SALEM - Aaron was born in Salem, Oregon to Lissa and Mark Joerger. He died at home from an apparent embolism a few weeks following surgery for a broken ankle. Aaron embraced life and he was just getting started on his adult journey.

Aaron's middle name was chosen when he was born and his father saw that he was a very big baby! It also referred to the famous mathematician James Maxwell. He sometimes went by "Max," a name that suited him well. Appropriately, Aaron loved math, a gift he shared with his father.

At nine he and his father teamed up to build combat robots. Aaron and Mark entered "Robotica", a multi-day competition that aired internationally on the Discover TV networks, and won the first season Grand Championship. Their success earned them two trips to London to compete in the hit BBC show "Robot Wars", where Aaron was interviewed by reporters from nations across Europe, and was featured on the Nickelodeon and Spike networks. At thirteen he competed at the Robot Fighting League National Championships, placing third against tough adult competition. For the last ten years he worked with his Dad to answer more than 4500 technical questions about robots from enthusiasts and builders around the world on his "Ask Aaron" website.

Aaron graduated in the class of 2009 from South Salem High, where he was the student manager for the football and basketball programs. He went on to graduate with honors from Chemeketa Community College as a member of Phi Theta Kappa Honor Society. He had just begun his first weeks as a junior at Western Oregon University where he was enrolled as a Communications student with a minor in Sports Management. His career plan was to work in the business of sports and he had already secured a job at WOU as assistant to the equipment manager for the school's sports teams.

Aaron loved people. He liked nearly everyone he ever met and was very interested in learning all about them and remembered every detail.

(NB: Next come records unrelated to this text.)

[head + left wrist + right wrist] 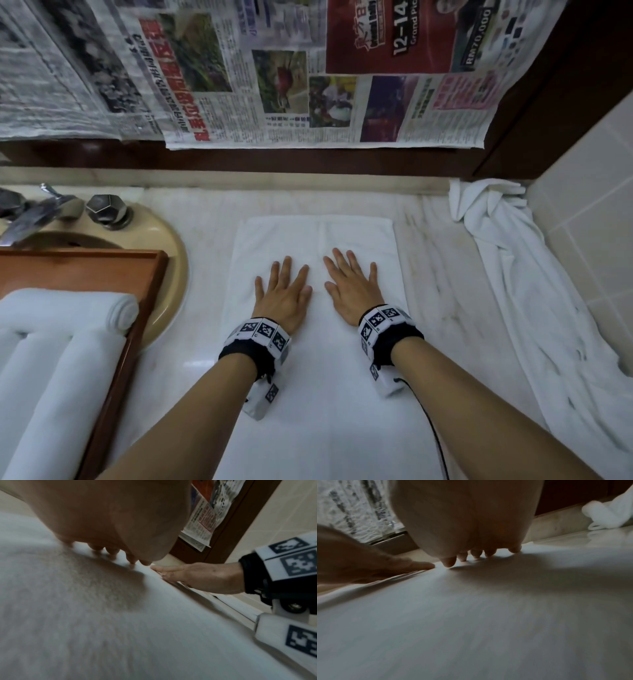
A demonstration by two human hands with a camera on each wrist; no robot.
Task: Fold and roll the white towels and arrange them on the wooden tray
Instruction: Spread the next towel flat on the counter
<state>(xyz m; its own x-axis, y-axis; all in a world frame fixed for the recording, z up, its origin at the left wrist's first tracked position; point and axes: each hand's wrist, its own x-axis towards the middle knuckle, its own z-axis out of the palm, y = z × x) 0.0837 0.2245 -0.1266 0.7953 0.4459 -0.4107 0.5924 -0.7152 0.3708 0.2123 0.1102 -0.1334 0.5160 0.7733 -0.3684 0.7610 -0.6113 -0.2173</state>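
A pale marble counter (442, 267) runs under a wall covered with newspaper (260, 68), and a long folded white towel (318, 233) lies down its middle, reaching from near the back edge to the front edge. Along the right edge, a second loose towel (534, 291) lies crumpled, bunched up in the back right corner. At the left edge a wooden tray (113, 359) sits partly over a beige sink (171, 260) with a metal tap (37, 212) behind it; three rolled towels (51, 359) lie on the tray, one across the far ends of two lying lengthwise. The left hand (282, 294) and the right hand (352, 291) press palm down on the folded towel, side by side near its middle, fingers straight and spread, gripping nothing. The wrist views show both sets of fingertips (448, 563) touching the cloth.
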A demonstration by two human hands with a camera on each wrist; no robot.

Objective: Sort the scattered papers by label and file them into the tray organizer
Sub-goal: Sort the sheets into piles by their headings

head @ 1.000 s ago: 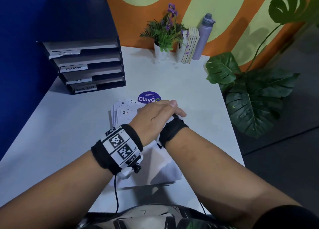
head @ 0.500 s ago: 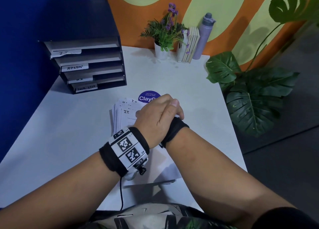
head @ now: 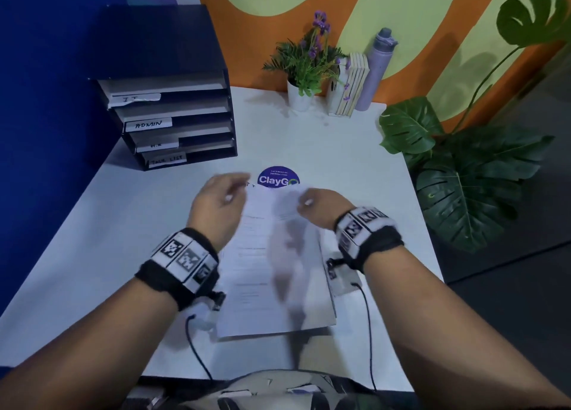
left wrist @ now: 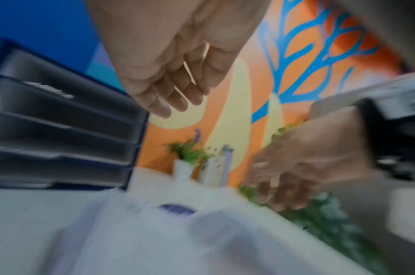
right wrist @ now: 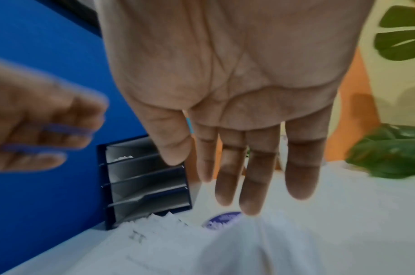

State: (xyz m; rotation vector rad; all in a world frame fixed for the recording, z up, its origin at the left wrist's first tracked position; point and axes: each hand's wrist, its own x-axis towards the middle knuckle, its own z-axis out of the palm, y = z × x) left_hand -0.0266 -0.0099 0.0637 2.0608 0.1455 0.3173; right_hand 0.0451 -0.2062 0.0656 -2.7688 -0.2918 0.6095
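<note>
Papers, white printed sheets stacked unevenly, lie beneath both empty, loose-fingered hands: left hand, right hand.

White table against blue wall and orange-yellow mural.

Top paper blurred, perhaps lifted, print unreadable

From my remote feed: tray organizer labels read "IT", "ADMIN", "TASK LIST"; the table's round sticker says "ClayGo"; top paper marked "IT".
</note>
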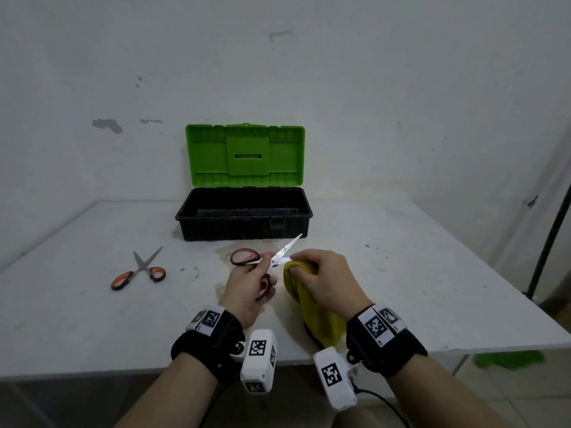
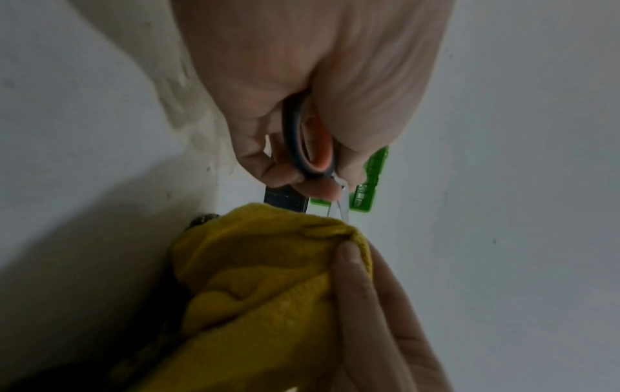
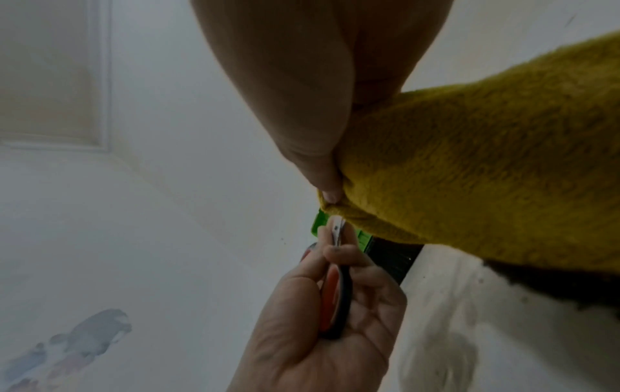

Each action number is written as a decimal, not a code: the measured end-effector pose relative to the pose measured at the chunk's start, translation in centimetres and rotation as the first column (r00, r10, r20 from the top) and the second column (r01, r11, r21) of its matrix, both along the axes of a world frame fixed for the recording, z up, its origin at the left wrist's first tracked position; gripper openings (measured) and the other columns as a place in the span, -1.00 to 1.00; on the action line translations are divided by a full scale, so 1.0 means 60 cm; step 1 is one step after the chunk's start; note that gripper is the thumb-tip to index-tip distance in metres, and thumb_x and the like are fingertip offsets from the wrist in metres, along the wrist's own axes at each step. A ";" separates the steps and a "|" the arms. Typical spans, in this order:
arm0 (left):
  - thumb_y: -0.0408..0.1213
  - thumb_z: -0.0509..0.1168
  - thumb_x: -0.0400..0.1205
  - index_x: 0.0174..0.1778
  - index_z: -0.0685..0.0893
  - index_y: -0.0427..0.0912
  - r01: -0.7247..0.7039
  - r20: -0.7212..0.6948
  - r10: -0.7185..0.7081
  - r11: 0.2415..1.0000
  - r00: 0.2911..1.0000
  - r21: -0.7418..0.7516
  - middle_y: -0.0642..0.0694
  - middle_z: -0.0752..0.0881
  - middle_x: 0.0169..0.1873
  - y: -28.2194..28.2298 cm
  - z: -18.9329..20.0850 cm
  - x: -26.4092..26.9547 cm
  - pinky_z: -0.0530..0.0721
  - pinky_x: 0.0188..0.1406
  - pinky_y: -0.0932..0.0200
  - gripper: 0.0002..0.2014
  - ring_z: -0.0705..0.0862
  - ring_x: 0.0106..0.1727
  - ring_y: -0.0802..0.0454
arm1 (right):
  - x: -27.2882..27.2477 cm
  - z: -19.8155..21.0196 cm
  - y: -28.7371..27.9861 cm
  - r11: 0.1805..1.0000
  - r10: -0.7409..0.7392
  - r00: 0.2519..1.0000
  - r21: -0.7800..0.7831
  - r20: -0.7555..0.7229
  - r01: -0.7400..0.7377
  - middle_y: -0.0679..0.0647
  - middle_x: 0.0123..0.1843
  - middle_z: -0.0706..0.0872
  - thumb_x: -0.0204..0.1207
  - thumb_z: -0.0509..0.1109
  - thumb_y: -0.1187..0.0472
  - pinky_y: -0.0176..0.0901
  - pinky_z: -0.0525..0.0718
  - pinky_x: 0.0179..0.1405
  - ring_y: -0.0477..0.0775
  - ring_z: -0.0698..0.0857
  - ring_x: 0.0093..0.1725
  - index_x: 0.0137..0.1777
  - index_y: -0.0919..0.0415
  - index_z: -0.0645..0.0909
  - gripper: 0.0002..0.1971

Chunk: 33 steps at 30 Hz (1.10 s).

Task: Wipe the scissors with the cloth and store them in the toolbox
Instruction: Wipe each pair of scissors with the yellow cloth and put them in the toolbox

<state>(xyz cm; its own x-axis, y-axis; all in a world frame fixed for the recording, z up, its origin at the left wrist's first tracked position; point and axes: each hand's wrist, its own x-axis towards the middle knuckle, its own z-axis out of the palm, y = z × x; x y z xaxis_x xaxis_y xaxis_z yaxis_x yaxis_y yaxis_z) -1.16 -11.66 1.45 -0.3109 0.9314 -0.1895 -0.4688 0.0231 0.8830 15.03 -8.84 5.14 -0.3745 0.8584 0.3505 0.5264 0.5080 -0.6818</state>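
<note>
My left hand point(image 1: 250, 284) grips a pair of black-and-red-handled scissors point(image 1: 247, 257) by one handle loop, above the table's middle. The blades are spread apart; one points up-right toward the toolbox. My right hand point(image 1: 324, 274) pinches a yellow cloth point(image 1: 312, 307) around the lower blade. In the left wrist view the fingers curl round the scissors handle point(image 2: 303, 138), with the yellow cloth point(image 2: 268, 278) bunched below. The right wrist view shows the thumb pressing the cloth point(image 3: 469, 164) onto the scissors blade point(image 3: 337, 228). An open toolbox point(image 1: 244, 220), black with a raised green lid, stands behind.
A second pair of scissors point(image 1: 139, 271) with orange-and-black handles lies shut on the white table point(image 1: 432, 288) at the left. A dark pole point(image 1: 547, 236) stands beyond the table's right edge. The wall is close behind the toolbox.
</note>
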 end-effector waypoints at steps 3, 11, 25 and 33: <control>-0.18 0.36 0.69 0.08 0.77 -0.13 -0.056 -0.094 0.061 0.997 0.994 0.050 -0.08 0.54 -0.50 -0.002 -0.004 0.004 0.59 -0.36 0.24 -0.85 0.61 -0.47 0.10 | 0.003 0.015 -0.002 0.995 -0.034 0.998 0.095 -0.045 0.038 -0.15 -0.18 0.70 0.53 0.46 0.08 -0.49 0.52 -0.22 -0.23 0.62 -0.17 -0.05 -0.03 0.60 -0.91; -0.18 0.39 0.67 -0.06 0.75 -0.31 -0.081 -0.187 0.093 0.994 0.978 0.074 -0.10 0.78 -0.35 -0.001 -0.016 0.027 0.63 -0.28 0.10 -0.78 0.70 -0.38 0.04 | -0.031 -0.018 0.010 0.910 -0.144 0.987 0.400 0.069 0.104 0.00 -0.08 0.68 0.55 0.41 0.06 0.04 0.61 -0.12 0.11 0.60 -0.03 -0.12 0.06 0.76 -0.87; -0.30 0.31 0.72 0.06 0.77 -0.37 -0.039 -0.082 0.044 0.997 0.996 0.067 -0.26 0.85 -0.08 0.004 -0.032 0.035 0.75 -0.10 0.03 -0.79 0.76 -0.15 -0.14 | -0.016 -0.045 0.004 0.908 -0.080 0.990 0.418 0.117 0.024 0.07 -0.12 0.72 0.58 0.25 0.13 -0.02 0.53 -0.01 0.15 0.66 -0.12 0.00 0.12 0.76 -0.76; -0.31 0.32 0.72 -0.10 0.75 -0.35 -0.042 -0.177 0.052 0.997 0.983 0.058 -0.19 0.66 -0.45 0.000 -0.033 0.036 0.60 -0.45 0.16 -0.81 0.59 -0.46 0.03 | -0.009 -0.033 0.028 0.937 -0.111 0.978 0.348 0.177 0.043 0.15 -0.10 0.68 0.57 0.32 0.22 0.08 0.62 -0.02 0.21 0.61 -0.04 0.01 0.16 0.77 -0.82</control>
<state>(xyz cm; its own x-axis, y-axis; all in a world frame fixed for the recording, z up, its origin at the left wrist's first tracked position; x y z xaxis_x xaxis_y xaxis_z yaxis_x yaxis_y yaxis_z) 1.01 -11.66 -0.51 -0.3787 0.9223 -0.0771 -0.3028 -0.0447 0.9520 14.49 -7.16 3.14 -0.4011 0.7289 0.5548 0.6759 0.6443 -0.3578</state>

Writing poetry, listening to classic rock & roll and the blues as well as anything on NPR, reading science fiction and watching football, baseball, game shows and talk shows were some of his favorite activities. He enjoyed card games and online games that allowed him to interact socially with other players. Travel energized Aaron more than anything; he loved new places, people and experiences. Aaron was a happy, even exuberant child and young man.

When he was very young, he was diagnosed with Dyspraxia, a movement and sensory integration disorder that made everything he tried to do more difficult and time consuming. From moving his eyes along a line of print, to holding a pencil to write, to forming clear speech, Aaron had to work very, very hard - often to exhaustion. Tall and big enough to be a lineman or a basketball player, he did not have the athletic ability to play, although he delighted in supporting his teams and he did develop a mean game of Ping Pong.

Aaron faced his obstacles with perseverance, determination and hard work in therapies and at home, missing out on many normal activities of childhood. He never ever gave up, and by the time of his passing, he had overcome all but a few vestiges of his disability. He was a gentle, bright person; a loving, cheerful soul and our much-cherished only child.

He is survived by his loving parents and many friends.

In lieu of flowers donations may be made to NPR, Marion County Food Bank, The Humane Society of the Willamette Valley or HOME youth center - organizations where Aaron volunteered or contributed.

Internment will be at City View cemetery on Friday October 25th at 11:00 a.m. A remembrance gathering will be held at Pringle Community Hall on Saturday, October 26th from 1:00 to 3:00 p.m. Everyone who knew Aaron will be most welcome. Arrangements are by Virgil T. Golden Funeral Service.